One Day Young, a project from Jenny Lewis, captures intimate portraits of women with their newborn children on the very first day of their lives together. Rather than photographing mothers in hospitals, she visits them in their homes, all a bike ride away from her flat in Hackney. The portraits share a powerful range of emotions women experience at the start of their motherhood.

In an early project titled Family (1994), Margaret Mitchell photographed her nieces and nephews growing up on an estate in Stirling. In this Place, a new series begun over 20 years later, revisits the lives of her late sister’s children, documenting their relationships against the backdrop of urban displacement and inequality that passes from generation to generation.

 

Johanna Heldebro, To Come Within Reach of You, Shown at Kinship, Open Eye Gallery

Johanna Heldebro, Night Watch II,  from To Come Within Reach of You (Gunnar Heldebro, Hässelby Strandväg 55, 165 65 Hässelby, Sweden), 2009

 

Momo Okabe’s photobook Dildo reached cult status through being both super-rare (limited to 55 copies worldwide) and, to some, hyper-sexual. The project follows two of the artist’s partners with fluid gender identities, including a journey through gender reassignment surgery in Thailand. Presented as a photographic family journal, running throughout the series is an immense sensitivity, compassion and acceptance.

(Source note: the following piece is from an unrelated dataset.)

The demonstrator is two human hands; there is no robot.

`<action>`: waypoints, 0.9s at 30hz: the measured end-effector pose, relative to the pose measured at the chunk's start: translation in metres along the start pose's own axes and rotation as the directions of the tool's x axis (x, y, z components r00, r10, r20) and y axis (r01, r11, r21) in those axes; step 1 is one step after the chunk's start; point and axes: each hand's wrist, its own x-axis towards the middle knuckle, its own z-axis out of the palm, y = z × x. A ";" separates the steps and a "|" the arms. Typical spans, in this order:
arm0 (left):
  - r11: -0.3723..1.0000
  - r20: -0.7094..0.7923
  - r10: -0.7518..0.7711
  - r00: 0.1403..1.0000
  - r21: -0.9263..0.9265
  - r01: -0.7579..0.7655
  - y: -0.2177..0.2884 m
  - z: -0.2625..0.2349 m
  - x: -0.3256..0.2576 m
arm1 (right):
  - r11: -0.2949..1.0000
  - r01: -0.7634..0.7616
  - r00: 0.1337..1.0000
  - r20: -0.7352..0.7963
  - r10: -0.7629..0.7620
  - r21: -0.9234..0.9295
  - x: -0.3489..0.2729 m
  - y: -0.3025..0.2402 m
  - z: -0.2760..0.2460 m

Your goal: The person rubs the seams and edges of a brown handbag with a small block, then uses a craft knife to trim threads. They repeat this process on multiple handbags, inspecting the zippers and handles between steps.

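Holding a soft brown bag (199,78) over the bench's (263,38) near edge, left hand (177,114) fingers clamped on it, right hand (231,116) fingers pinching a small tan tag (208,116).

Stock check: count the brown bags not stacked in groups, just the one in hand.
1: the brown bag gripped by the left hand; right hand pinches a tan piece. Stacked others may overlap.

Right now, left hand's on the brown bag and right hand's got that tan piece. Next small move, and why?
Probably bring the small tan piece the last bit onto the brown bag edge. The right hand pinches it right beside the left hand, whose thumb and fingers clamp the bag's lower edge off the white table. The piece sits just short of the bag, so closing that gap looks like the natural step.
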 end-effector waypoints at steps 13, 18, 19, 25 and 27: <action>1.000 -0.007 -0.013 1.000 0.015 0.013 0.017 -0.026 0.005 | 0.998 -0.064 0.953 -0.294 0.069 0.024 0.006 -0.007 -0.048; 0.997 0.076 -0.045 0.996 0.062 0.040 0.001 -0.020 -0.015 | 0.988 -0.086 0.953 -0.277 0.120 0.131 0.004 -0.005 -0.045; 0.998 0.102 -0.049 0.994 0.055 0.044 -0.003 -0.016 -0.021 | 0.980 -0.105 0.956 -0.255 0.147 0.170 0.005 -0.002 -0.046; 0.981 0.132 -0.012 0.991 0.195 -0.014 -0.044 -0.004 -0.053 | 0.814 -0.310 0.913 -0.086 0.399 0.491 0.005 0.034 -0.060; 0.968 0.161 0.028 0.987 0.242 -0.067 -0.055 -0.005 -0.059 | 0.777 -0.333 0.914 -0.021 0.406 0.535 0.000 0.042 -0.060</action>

For the past three years, Open Eye Gallery has collaborated with residents from the Northwood Golden Years group in Kirkby, alongside filmmaker Jemma O’Brien and photographer Tony Mallon. For Kinship, Jemma O’Brien presents a new collaborative video work that reflects upon the close ties, trust and friendships formed between the group over the fifty years they have spent together and witnessed their hometown change.Kinship is part of RISE, a year-round programme by Liverpool City Council to champion the achievements of women and celebrate underrepresented histories. As part of this, Open Eye Gallery is seeking to address a historic gender imbalance in photography by ensuring at least 80% of the artists they work with this year are women or a gender minority.

Kinship runs from 9th May to 7th July, featuring the work of Pixy Liao, Lydia Goldblatt, Johanna Heldebro, Jenny Lewis, Momo Okabe, and Margaret Mitchell. Entrance to Open Eye Gallery is free, always. Open Tuesday-Sunday, 10am – 5pm. Open Eye Gallery is supported by Arts Council England, Paul Hamlyn Foundation, Foyle Foundation and Liverpool City Council.